*Your objective:*
In the data below, which lines hold the word "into"? Copy them.

*Provided records:*
--

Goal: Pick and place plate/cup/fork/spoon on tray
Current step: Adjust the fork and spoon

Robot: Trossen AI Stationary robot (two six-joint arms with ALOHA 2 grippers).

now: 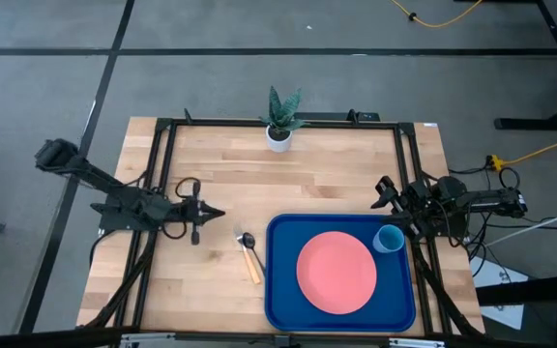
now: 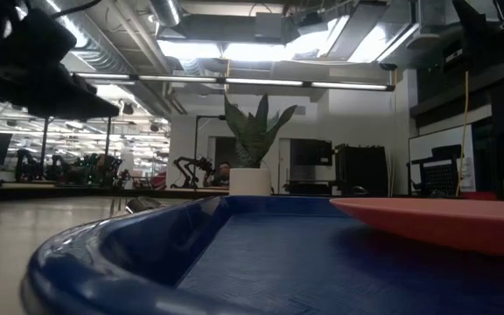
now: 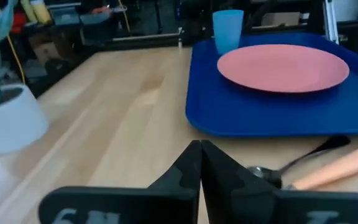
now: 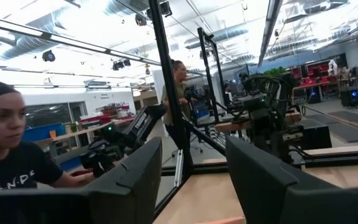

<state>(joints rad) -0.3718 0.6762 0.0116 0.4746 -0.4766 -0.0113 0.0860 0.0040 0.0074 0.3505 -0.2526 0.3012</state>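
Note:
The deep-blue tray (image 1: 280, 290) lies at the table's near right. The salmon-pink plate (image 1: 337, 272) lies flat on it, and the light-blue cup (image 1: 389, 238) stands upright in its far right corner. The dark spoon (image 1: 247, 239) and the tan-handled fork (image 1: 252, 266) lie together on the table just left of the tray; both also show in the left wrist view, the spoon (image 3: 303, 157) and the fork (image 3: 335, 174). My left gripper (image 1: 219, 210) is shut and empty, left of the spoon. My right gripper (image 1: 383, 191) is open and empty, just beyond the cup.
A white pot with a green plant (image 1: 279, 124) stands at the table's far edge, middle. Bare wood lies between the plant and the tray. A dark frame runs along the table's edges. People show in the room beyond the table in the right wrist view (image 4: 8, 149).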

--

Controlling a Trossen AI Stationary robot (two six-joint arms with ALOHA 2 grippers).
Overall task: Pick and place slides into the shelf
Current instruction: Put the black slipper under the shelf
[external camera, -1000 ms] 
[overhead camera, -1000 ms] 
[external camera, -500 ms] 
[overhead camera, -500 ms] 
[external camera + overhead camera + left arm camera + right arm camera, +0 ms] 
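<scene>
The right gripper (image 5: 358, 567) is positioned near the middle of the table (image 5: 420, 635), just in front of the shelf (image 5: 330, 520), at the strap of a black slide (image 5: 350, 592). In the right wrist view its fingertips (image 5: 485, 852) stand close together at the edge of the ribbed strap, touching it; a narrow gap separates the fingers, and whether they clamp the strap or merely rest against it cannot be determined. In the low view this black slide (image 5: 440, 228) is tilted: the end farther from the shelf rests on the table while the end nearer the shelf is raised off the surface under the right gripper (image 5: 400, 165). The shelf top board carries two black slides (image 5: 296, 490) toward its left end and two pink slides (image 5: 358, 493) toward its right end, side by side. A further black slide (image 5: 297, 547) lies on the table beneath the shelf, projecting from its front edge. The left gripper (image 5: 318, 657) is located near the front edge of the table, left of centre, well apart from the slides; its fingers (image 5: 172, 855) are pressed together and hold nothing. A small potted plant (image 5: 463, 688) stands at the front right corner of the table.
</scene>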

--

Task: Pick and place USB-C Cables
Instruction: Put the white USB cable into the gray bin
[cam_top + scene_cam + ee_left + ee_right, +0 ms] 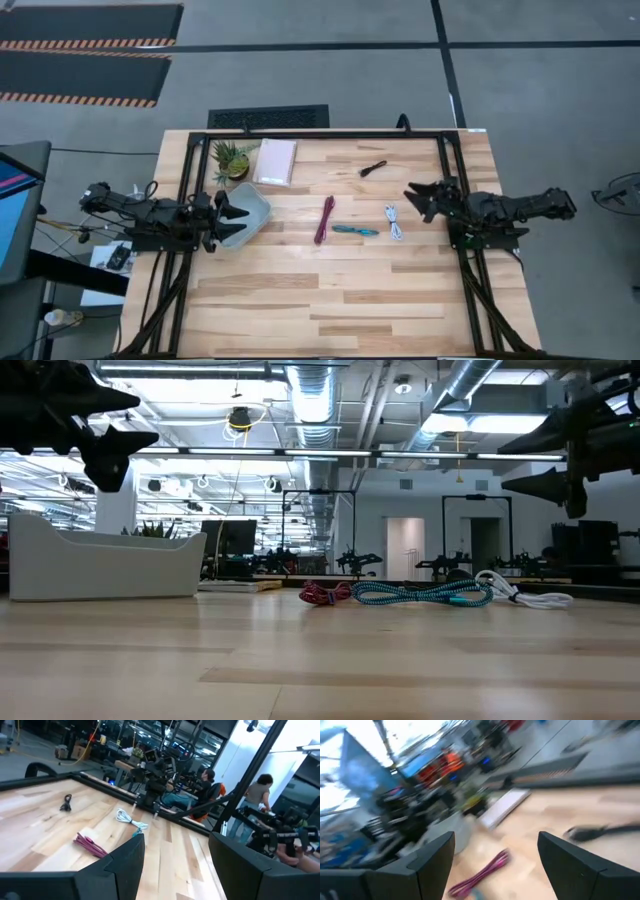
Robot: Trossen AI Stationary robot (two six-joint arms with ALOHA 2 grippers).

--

*Answer for this exercise:*
Overall task: Pick and place slides into the shelf
Instruction: Put the white USB cable into the gray bin

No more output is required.